In particular, **Cleanlab's Data Enrichment allows you to boost the recall of your record matching, while meeting precision requirements that you’d otherwise have to apply overly stringent blocking and string-similarity-thresholds to meet.**


Here is a short overview of steps (the user workflow) we are going to follow in this tutorial:

1. Use blocking based on exact string match in particular column(s) to produce an initial crude set of candidate-matches.
2. Filter these candidate-matches to a smaller set based on fuzzy string-similarity measures applied to particular column(s) where matched records are expected to have syntactically similar values.
3. Filter the candidate-matches even further based on Cleanlab's Data Enrichment, which assesses the semantic similarity in column(s) expected to be particularly meaningful.

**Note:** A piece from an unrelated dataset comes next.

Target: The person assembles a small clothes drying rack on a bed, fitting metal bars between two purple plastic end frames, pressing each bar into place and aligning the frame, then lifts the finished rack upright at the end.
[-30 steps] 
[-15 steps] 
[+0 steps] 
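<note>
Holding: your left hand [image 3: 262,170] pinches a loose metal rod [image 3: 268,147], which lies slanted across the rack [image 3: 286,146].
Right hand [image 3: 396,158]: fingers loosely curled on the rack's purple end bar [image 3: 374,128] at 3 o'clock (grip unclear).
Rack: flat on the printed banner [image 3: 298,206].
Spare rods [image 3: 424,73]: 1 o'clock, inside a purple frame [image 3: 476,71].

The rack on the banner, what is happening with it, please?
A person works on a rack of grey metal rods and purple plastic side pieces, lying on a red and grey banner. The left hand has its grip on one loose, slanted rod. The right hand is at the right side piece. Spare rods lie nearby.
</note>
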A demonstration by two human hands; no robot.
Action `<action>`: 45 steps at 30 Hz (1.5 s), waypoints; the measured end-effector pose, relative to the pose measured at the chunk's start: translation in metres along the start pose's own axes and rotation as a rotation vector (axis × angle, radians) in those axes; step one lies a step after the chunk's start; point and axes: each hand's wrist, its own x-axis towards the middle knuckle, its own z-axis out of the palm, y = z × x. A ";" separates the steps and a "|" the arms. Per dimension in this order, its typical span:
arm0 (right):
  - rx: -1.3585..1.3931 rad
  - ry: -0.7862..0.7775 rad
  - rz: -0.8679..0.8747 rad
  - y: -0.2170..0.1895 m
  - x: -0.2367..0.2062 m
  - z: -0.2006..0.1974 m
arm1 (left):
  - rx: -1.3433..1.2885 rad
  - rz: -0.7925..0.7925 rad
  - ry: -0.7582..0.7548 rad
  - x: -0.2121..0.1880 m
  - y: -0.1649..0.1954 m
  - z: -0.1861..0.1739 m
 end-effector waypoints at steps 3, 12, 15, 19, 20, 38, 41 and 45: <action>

If we solely rely on blocking and fuzzy string similarity, the resulting predicted matches between records have either too many false positive or negative results. Cleanlab's AI system is instead able to semantically understand each record to better predict the true set of matched records.

## Setup

To run Cleanlab Data Enrichment, make sure you have a [Cleanlab account](https://app.cleanlab.ai/). Sign up for one [here](https://cleanlab.ai/signup/) if you haven't yet. If you've already signed up, check your email for a personal login link.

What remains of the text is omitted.